So, imagine you are in the following situation:
You have a “enterprise” backup software like Veeam running. Now, for some reason the file level restore doesn’t work at 2 a.m. and you start to slightly panic. You don’t notice that you have a snapshot running on the virtual machine and the next thing you do, is a disk file restore to just completely replace the disk with the wrong or faulty data.
With that, you have fucked up. Sadly, this enterprise level software doesn’t recognize that there is an active snapshot running on the vm, and just replaces the faulty disk. This results in a broken snapshot chain because you replace the disk running an active snapshot with the same disk from an earlier time, which didn’t have a snapshot running. What does that lead to?
- You cannot remove any snapshot anymore
- Veeam depends on snapshots and thus, you won’t be able to backup anymore
- This is a productive system, very dangerous not to have any backup
Now, how do you remove that snapshot without any risk of data loss and/or corruption?
As a disclaimer, I am by no means what some would call a “cloud”engineer (cringe, http://xkcd.com/908/). I have a basic understanding how VMware vSphere and ESX works but I am no expert. This is simply a solution I have found, there might be easier ways to solve an issue like that.
The tool that is integrated in all the ESXi hosts, vmkfstools can create a copy or clone of a vmdk. There is two ways to approach this issue:
- Either you copy each vmdk to a new location. You use the delta file (e.g. vmname_1-000004.vmdk) so vmkfstools can consolidate the disk.
- You don’t trust vmkfstools entirely and try to create a clone of a clean disk to the new location. This requires you to get the data off the disk that has a corrupted snapshot running.
Once you have finished the cloning of all the disks, just recreate the vm and add all the disks to the newly created vm that has no corruption.
Getting the data off the corrupted disk
With our file system and disk layout, we had only one “physical” disk with a partition table, the boot disk. Everything else was running on so called data disks with LVM.
This made everything more simple: You can add a disk to the vm that has a corrupted snapshot running. This disk won’t have any snapshot and thus is clean. Simply add the newly added disk to the same Volume Group and move all the data away online, to the new disk. Once complete you can remove the faulty disk!
Sadly, a downtime is required for cloning the disk as the virtual machine is locking them. Once the server is successfully shut down you can proceed. Use the following command to clone the disk:
vmkfstools -i <source disk (disk_file.vmdk)> <destination disk>
Clone one disk after another. You can create the virtual machine file while the clone job is running. Make sure you add each disk one after another to the new virtual machine and take care of things like physical address and resources.

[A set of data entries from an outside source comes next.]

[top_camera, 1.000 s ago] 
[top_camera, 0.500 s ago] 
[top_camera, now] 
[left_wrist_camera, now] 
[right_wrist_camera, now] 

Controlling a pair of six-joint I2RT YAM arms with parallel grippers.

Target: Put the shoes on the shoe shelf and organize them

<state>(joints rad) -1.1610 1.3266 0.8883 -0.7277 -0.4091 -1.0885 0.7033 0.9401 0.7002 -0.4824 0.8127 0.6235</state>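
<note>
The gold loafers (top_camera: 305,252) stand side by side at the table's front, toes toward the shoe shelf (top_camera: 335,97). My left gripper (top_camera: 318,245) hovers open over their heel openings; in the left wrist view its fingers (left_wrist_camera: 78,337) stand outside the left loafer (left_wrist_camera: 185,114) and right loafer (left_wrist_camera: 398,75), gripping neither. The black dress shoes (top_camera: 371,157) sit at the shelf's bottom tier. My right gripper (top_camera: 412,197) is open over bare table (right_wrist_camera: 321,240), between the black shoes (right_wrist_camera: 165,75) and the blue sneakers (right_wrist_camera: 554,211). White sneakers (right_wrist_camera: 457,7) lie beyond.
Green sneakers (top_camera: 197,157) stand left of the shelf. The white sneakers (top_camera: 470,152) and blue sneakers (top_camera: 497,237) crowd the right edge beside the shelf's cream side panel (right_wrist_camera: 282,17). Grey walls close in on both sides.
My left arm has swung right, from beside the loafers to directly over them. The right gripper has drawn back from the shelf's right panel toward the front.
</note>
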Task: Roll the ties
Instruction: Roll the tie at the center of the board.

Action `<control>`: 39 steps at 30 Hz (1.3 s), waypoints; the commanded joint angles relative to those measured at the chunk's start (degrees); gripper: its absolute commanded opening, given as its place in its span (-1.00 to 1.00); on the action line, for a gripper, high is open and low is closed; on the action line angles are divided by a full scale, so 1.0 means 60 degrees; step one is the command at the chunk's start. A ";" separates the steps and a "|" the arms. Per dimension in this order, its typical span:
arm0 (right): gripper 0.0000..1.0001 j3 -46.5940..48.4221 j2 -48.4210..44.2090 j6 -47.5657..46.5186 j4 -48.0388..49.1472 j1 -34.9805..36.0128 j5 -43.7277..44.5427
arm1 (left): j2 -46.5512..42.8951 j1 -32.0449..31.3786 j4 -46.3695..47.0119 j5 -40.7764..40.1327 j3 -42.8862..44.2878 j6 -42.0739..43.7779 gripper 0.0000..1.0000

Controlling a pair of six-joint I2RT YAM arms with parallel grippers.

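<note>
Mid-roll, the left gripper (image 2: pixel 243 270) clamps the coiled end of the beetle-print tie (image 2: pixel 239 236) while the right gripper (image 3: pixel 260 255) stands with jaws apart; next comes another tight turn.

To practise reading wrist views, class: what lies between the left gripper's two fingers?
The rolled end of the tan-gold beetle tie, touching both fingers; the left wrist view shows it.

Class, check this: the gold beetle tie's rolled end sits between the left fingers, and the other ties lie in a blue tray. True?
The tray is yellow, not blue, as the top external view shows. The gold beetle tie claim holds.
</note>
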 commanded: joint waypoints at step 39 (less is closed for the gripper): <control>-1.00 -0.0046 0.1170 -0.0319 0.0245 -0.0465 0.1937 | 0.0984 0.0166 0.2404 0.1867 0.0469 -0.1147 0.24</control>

With that, you should have a running vm again, free of corrupted snapshots!
Conclusion and tips
I am pretty sure there are easier ways to do this. I mean, I can’t be the first one that something like that has happened to. If you know, please feel free to let me know, I’ll gladly adjust. Here are some short quick tips, basically a TL:DR
- Don’t ever, ever restore a disk that has a running delta file/snapshot.
- Try not do this kind of Ops in late nights or early mornings. Having a clear head sure helps a lot!
- If you want to keep the MAC address, make sure you shut down the original VM.
- Depending on the amount of data, plan enough time for your maintenance. The system will be offline for most of this time.
- For general good feeling: make sure you shut the vm down in a clean state. Applications should be closed properly.
- LVM is your hero.
I hope this can help some people!
Happy panic ops!